**Work to complete**
Copy each line containing "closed" from the listing below.

:: Extracted entries

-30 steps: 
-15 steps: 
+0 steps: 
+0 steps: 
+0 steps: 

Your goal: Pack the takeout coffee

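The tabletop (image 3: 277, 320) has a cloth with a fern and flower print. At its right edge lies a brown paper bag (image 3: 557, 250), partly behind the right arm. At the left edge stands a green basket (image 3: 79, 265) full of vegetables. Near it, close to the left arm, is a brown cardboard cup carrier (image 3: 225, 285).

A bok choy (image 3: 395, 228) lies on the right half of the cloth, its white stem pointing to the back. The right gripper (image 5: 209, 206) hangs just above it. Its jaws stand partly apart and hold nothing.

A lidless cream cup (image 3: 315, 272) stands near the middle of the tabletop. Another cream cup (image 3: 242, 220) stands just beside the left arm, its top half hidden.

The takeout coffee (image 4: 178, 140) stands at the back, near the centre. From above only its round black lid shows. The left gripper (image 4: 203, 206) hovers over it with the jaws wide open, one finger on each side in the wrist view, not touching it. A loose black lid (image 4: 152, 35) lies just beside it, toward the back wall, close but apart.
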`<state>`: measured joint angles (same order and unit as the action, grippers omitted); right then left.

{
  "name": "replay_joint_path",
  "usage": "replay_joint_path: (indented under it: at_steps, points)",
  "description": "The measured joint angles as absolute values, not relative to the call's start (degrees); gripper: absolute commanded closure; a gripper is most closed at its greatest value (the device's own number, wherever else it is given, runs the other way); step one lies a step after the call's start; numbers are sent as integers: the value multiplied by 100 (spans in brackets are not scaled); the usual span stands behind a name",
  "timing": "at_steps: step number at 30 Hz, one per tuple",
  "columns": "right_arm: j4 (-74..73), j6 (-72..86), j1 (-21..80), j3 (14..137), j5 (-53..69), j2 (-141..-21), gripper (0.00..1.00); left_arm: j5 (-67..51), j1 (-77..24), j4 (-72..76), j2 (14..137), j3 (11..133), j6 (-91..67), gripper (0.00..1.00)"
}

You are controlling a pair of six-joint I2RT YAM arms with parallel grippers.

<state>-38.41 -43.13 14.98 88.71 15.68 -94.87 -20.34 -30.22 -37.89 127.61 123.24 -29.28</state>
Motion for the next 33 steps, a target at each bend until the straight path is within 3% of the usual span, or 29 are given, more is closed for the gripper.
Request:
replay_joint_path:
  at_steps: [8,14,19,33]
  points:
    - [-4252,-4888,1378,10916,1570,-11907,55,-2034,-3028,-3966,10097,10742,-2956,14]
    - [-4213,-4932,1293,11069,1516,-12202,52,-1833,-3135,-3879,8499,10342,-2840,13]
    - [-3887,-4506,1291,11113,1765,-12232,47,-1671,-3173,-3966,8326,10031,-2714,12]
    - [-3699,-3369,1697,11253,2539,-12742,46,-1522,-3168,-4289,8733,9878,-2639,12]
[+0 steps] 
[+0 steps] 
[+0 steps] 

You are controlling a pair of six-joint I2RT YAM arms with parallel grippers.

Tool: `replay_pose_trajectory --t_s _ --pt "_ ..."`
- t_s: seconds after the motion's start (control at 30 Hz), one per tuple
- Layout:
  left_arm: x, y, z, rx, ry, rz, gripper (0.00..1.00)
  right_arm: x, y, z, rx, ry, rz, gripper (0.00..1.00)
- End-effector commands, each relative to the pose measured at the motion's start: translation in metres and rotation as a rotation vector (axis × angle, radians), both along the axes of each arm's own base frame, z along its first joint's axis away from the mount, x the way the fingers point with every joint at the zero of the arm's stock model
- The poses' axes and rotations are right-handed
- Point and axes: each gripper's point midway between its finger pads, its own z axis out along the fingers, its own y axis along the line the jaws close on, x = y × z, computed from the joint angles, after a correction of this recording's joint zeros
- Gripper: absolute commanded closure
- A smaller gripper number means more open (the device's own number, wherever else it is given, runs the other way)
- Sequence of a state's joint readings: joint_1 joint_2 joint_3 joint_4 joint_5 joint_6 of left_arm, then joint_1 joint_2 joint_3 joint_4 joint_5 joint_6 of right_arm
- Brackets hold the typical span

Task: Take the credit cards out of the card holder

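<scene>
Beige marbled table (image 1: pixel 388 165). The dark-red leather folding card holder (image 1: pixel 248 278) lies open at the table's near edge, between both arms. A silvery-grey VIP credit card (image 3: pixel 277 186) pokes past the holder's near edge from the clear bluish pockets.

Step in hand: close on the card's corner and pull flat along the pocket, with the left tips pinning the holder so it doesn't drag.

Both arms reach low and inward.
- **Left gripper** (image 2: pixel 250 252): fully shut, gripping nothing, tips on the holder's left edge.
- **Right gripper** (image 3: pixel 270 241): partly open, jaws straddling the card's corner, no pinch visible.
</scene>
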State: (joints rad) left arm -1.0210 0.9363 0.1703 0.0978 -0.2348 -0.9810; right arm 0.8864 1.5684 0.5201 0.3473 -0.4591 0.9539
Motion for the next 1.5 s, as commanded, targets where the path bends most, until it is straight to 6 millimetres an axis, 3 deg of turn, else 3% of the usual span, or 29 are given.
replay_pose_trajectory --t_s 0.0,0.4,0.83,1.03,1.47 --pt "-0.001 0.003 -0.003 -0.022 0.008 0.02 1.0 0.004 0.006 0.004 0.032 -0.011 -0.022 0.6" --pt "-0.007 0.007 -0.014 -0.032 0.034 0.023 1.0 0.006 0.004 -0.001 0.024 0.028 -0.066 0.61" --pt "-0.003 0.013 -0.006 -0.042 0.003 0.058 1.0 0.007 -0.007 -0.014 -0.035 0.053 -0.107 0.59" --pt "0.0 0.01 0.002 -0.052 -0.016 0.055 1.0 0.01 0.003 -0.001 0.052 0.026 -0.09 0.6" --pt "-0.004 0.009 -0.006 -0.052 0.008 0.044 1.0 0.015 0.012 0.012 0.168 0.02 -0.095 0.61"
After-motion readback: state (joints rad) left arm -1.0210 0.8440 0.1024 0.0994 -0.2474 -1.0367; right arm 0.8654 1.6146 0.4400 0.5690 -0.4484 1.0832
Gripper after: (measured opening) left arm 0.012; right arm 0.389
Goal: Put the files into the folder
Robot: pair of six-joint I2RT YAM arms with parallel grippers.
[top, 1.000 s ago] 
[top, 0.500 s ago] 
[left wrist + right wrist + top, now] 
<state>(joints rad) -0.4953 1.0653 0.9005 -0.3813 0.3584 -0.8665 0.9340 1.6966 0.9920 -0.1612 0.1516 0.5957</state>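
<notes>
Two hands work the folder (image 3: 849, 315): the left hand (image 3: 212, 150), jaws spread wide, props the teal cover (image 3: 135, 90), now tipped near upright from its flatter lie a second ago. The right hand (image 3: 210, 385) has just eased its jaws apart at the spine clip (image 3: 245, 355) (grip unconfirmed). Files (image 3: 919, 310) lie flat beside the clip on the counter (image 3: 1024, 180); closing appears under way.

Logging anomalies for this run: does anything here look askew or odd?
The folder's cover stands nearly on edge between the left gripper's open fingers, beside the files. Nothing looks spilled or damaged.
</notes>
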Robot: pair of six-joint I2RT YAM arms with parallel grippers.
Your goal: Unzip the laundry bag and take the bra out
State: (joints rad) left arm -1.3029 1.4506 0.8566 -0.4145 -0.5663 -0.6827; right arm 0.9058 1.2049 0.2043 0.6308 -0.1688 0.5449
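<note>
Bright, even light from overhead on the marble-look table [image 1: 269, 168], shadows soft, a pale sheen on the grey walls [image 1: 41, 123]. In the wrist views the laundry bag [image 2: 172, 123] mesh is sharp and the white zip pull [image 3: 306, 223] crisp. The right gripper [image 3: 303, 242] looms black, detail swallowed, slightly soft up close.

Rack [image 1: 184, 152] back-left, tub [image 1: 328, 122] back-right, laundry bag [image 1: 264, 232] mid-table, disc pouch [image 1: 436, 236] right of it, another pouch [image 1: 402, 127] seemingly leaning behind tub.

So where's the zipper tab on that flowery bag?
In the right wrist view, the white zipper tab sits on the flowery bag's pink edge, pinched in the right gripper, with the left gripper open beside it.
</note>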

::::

**Response**
  "description": "The measured joint angles as absolute values, not relative to the call's start (degrees); gripper: absolute commanded closure; a gripper is most closed at its greatest value (the device's own number, wherever else it is given, runs the other way); step one lies a step after the call's start; numbers are sent as integers: the value multiplied by 100 (spans in brackets are not scaled); the usual span stands behind a name",
Motion for the next 33 steps, a target at each bend until the straight path is within 3% of the usual span, or 29 are given, more is closed for the gripper.

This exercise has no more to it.